Reproduce from the records below, with no pictures, exactly the lines between the one containing "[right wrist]" and the one containing "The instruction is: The", inclusive.

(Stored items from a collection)

* * * * * * *

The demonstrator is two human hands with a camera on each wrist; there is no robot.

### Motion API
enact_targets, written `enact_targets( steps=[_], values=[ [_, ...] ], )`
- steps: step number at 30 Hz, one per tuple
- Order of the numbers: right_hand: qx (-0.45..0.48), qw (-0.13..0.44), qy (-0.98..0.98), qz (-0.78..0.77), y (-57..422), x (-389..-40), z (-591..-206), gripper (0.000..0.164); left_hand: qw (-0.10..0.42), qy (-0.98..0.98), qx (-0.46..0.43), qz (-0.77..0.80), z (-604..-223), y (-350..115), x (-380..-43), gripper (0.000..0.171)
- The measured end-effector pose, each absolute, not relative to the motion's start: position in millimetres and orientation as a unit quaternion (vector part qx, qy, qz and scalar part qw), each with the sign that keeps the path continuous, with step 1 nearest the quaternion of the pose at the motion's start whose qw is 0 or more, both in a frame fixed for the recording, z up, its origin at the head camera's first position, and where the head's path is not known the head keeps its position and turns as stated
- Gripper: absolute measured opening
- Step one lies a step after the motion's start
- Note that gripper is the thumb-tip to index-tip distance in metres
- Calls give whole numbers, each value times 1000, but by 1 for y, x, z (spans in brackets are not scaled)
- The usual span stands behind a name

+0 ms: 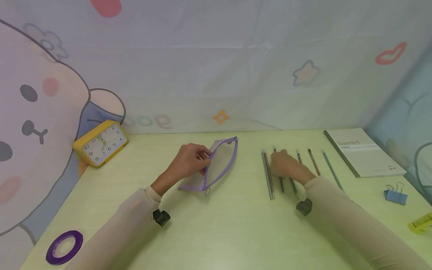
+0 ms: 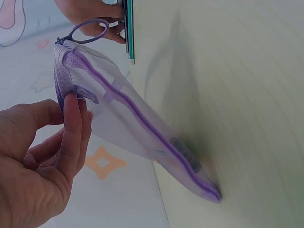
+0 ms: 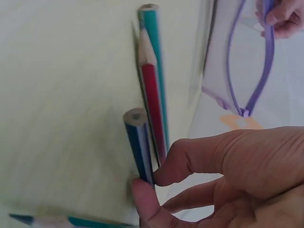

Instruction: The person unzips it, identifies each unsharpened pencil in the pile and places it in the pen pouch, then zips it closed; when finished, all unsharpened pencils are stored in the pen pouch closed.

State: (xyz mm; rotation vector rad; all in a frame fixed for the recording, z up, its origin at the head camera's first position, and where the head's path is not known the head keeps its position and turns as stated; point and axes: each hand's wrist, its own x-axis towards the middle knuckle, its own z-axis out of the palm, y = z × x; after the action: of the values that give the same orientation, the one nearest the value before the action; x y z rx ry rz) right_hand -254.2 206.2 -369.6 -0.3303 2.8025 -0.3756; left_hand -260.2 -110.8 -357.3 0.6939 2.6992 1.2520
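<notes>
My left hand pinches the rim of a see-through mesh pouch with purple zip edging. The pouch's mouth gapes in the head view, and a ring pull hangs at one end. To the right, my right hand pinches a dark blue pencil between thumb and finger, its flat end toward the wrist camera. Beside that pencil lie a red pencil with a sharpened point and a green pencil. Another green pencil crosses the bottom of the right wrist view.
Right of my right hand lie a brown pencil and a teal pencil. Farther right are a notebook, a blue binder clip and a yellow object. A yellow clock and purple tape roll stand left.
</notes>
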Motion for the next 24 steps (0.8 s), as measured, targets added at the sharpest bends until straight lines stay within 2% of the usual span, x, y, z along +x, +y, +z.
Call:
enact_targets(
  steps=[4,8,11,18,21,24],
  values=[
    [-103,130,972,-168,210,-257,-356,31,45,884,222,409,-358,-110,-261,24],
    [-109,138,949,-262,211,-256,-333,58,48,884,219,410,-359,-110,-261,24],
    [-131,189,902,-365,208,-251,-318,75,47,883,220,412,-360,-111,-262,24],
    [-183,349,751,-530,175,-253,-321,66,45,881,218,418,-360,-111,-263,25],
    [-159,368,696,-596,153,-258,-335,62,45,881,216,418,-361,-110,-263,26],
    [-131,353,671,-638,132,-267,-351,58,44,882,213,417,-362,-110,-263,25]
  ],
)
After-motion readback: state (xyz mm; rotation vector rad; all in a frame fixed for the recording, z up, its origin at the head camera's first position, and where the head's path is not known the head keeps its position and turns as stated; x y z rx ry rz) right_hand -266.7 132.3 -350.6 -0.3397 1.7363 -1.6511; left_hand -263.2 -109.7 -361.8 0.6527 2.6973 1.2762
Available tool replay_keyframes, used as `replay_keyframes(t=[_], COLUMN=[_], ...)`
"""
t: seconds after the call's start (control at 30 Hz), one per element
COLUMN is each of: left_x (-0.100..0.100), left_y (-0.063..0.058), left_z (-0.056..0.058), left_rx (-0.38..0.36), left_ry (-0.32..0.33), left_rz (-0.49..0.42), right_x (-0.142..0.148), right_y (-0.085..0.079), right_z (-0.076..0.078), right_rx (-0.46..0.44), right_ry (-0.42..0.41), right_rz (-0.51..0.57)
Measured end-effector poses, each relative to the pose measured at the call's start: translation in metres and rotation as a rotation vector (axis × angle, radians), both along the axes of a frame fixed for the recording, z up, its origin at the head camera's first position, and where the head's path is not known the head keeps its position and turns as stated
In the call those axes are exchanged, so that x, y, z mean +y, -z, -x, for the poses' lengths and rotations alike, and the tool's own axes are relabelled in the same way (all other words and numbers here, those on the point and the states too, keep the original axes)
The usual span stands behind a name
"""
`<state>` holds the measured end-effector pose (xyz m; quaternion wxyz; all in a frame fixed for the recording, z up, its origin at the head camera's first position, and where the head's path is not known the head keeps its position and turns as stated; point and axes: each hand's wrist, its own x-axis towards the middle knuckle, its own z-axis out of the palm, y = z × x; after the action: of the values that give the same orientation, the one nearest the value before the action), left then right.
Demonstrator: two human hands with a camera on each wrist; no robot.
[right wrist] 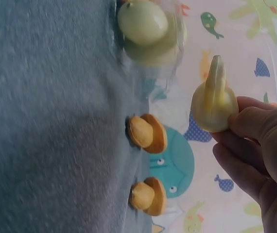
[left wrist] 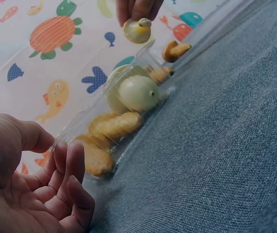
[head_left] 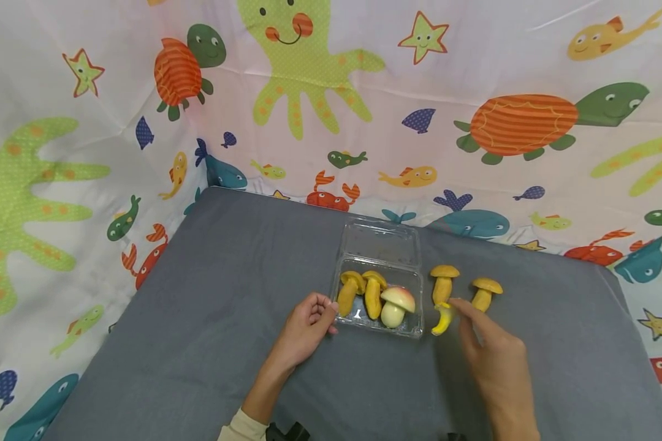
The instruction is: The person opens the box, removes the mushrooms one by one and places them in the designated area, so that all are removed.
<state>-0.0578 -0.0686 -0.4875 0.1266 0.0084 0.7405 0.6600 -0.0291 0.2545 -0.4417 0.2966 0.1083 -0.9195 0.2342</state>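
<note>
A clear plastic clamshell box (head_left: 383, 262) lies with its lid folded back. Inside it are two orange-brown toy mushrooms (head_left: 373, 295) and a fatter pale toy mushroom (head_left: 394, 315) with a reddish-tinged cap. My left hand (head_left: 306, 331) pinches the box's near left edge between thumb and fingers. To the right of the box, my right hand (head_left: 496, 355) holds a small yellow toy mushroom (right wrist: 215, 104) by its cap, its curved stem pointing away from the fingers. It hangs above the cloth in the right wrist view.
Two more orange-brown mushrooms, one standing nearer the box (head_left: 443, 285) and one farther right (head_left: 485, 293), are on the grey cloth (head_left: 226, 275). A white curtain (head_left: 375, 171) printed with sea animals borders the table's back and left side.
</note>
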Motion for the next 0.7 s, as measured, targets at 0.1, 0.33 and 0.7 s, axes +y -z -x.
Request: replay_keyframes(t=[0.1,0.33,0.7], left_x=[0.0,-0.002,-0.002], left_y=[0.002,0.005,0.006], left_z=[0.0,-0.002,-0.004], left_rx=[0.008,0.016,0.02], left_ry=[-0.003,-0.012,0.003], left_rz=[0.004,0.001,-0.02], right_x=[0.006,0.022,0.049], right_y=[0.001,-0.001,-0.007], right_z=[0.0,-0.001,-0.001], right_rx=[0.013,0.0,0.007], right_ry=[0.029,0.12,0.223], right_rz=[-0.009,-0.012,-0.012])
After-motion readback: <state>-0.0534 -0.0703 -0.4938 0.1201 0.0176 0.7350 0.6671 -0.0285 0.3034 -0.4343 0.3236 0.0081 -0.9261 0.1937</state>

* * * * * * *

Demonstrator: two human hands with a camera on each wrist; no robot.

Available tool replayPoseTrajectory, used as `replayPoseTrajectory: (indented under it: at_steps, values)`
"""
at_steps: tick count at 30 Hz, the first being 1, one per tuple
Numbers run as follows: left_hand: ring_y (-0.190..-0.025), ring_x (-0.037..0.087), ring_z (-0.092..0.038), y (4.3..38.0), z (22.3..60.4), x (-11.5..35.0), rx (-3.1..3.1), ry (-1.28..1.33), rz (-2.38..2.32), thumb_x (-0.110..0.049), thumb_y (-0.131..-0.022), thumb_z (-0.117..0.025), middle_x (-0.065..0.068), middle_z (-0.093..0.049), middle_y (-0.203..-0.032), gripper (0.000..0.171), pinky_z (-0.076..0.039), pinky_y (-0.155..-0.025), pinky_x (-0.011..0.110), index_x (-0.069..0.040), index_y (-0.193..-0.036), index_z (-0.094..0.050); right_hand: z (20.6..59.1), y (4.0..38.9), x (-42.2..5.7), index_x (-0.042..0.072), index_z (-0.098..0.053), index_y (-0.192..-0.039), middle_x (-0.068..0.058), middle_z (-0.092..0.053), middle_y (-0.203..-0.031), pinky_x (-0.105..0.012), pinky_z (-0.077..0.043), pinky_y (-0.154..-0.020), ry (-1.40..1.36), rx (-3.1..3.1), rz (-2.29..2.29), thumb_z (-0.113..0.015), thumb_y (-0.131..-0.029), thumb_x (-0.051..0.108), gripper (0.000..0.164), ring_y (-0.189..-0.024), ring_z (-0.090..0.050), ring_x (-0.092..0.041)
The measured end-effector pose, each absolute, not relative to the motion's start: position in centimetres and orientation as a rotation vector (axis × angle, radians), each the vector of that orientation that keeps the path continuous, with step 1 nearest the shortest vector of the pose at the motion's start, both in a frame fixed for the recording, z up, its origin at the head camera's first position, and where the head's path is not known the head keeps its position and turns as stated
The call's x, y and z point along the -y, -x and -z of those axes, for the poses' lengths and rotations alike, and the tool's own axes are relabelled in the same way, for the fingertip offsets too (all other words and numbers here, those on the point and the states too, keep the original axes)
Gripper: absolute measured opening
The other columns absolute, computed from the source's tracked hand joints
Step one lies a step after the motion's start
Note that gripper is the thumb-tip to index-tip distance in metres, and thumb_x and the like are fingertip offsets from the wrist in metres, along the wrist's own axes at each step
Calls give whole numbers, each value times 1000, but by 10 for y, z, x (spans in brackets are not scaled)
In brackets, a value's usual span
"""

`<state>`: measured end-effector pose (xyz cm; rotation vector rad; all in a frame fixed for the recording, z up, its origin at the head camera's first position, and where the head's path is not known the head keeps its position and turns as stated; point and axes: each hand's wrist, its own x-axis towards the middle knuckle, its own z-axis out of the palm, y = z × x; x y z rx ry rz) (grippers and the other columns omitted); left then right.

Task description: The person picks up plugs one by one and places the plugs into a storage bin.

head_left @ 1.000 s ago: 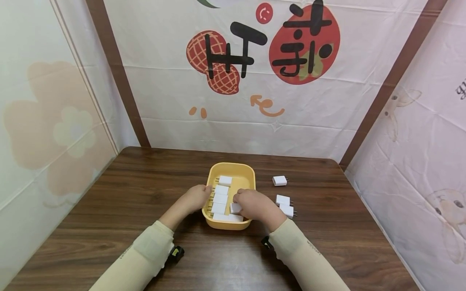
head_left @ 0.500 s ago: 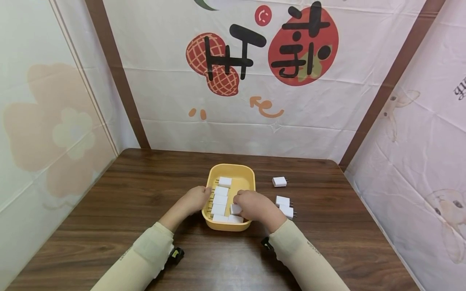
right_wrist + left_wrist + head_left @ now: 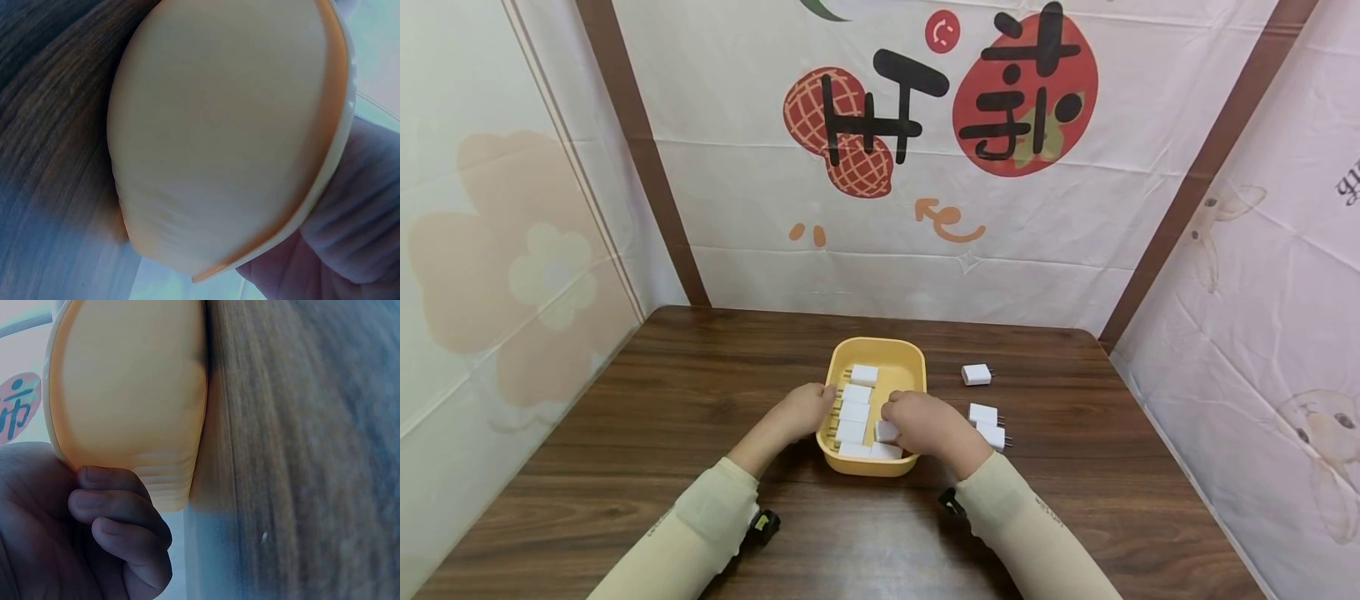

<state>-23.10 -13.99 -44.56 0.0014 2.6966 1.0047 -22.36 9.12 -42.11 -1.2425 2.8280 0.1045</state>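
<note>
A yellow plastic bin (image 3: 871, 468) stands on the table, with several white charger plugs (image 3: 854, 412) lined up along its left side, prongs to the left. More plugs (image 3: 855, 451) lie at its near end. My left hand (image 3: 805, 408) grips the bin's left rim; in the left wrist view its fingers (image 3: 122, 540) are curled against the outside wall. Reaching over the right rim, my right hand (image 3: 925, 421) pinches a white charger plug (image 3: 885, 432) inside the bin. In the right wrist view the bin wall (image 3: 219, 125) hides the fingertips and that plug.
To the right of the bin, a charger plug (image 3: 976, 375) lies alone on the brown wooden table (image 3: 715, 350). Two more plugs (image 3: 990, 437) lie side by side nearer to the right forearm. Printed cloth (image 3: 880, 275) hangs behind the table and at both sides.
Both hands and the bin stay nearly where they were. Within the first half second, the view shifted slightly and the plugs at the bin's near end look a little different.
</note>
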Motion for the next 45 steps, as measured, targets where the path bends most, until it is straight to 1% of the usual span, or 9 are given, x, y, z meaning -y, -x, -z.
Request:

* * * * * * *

◆ Task solution ◆
[right wrist] 
[left wrist] 
[head_left] 
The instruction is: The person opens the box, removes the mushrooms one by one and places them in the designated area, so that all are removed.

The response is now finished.